America through Foreign Eyes by Jorge G. Castañeda

America through Foreign Eyes by Jorge G. Castañeda

Author:Jorge G. Castañeda
Language: eng
Format: epub
Publisher: Oxford University Press
Published: 2020-06-15T00:00:00+00:00


What Americans want

There are myriad examples of the contradictory nature of different Americans’ wishes regarding immigration. A typical one involves meat-packing plants in Iowa. Thousands of Mexicans and Laotians (for historical reasons) work in the plants, doing chores that are dangerous, unpleasant, and poorly paid by US standards. The traditional communities in the region were unaccustomed to foreigners living in their midst, especially brown-skinned, Spanish-speaking, Catholic, and soccer-playing foreigners they had truly never come across in their lives. With time, many of the racist sentiments faded, and the people in towns like Storm Lake actually get along quite well. Somewhere, somehow, the traditional white, Anglo-Saxon inhabitants understood or sensed that either Mexicans would toil at the meat-packing plants in Iowa or they would work at the same plants in Mexico, but that it was one or the other. Americans were not going to fill those jobs, but if the plants moved south, an entire community would be destroyed. Whereas if they remained in Iowa with unauthorized Mexicans at work, the benefits to the community would also remain.

Couldn’t the Mexicans be regularized, or legalized, or amnestied? They have been toiling in Iowa for nearly fifteen years. In theory, they could be, but amnesty has not made it through Congress since 1986. Granting amnesty and a path to citizenship seems the logical solution, but it also means that the meatpacker employees could eventually bring nuclear family members from Mexico, register to vote, and probably elect Democrats to Congress and the White House. Republicans do not like either of these two consequences of amnesty; that is why they steadfastly reject it, ever since Reagan. So the real, pragmatic solution, not the ideal solution, is the legal and moral limbo the Mexicans of Storm Lake live in, with the ensuing hypocrisy about a nation of laws.
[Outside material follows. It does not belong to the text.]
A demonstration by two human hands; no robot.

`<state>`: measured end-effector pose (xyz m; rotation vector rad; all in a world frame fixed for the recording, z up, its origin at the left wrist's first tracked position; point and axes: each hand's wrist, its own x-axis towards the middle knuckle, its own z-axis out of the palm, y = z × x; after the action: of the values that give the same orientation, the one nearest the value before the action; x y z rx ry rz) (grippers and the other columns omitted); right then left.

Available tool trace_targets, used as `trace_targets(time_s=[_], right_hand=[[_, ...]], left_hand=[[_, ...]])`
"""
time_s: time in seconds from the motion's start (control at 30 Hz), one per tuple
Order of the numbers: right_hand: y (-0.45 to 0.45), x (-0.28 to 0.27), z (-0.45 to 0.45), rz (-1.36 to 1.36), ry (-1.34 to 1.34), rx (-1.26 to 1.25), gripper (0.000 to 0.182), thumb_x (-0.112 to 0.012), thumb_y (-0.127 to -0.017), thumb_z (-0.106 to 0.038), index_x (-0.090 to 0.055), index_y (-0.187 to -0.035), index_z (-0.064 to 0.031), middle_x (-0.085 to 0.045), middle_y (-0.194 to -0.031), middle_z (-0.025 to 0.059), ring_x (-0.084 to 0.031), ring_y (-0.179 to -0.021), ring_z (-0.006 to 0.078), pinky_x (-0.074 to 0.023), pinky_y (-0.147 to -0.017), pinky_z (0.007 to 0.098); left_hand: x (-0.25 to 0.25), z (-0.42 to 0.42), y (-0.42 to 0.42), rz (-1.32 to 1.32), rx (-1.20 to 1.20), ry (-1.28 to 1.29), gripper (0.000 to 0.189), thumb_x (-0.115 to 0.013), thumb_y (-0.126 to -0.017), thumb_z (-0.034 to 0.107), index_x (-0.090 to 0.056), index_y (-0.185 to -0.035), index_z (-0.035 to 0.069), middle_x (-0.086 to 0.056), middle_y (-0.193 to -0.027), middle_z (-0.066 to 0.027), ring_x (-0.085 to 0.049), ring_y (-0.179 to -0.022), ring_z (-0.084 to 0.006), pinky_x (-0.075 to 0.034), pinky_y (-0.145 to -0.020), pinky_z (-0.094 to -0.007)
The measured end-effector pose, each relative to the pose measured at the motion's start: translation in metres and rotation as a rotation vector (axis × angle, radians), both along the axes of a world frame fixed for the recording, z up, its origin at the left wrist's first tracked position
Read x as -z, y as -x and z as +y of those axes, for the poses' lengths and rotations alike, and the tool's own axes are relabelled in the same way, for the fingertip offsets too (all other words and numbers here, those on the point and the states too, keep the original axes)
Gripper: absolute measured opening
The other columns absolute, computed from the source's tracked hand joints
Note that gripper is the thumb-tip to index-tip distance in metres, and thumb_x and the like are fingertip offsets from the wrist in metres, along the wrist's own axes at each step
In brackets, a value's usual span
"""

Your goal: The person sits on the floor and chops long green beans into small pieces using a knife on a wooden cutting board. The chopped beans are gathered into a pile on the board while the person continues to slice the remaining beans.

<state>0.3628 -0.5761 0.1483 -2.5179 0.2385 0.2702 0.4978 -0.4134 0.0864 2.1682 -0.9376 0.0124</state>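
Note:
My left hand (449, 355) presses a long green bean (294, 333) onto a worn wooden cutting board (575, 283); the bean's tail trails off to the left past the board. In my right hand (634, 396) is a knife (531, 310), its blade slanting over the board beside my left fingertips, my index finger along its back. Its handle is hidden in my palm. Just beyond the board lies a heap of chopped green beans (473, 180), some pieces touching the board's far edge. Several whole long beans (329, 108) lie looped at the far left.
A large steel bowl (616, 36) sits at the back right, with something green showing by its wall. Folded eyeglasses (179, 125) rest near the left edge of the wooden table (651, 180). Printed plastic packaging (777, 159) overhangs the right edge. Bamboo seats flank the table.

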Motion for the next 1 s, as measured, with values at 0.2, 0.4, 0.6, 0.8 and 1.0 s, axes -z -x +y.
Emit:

Incidentally, the congressional district encompassing Storm Lake, the Mexicans and Laotians, and the meat-packing plants is represented in Washington by Steve King, generally considered the most racist, strident, hateful bigot in the House of Representatives. He has been convicted of hate-speech, denounced by his peers, but re-elected by his voters. They coexist with the hypocrisy of the pestilent, dangerous plants: living side by side with Mexicans and sending someone to Congress who hates them. A similar experience can be found with Guatemalan immigrants, also in the meat-packing plants of Morgantown, North Carolina.

Allentown, the third-largest city in Pennsylvania, provides another good example. The old, Rust-Belt town, visited by James and Deborah Fallows in their beautiful “Our Towns,” had practically no Latinos among its residents in 1980; they were not even counted. By the year 2000, one of every four inhabitants was Hispanic. In 2010, the percentage reached 42 percent, and in 2017, more than half the population was Latino.10 In other words, in the space of forty years, the growth was exponential, as was the novelty, the initial fear, and the subsequent accommodation. This in a city close to Hazleton, Pennsylvania, where one of the great anti-immigrant scares of the early 2000s took place.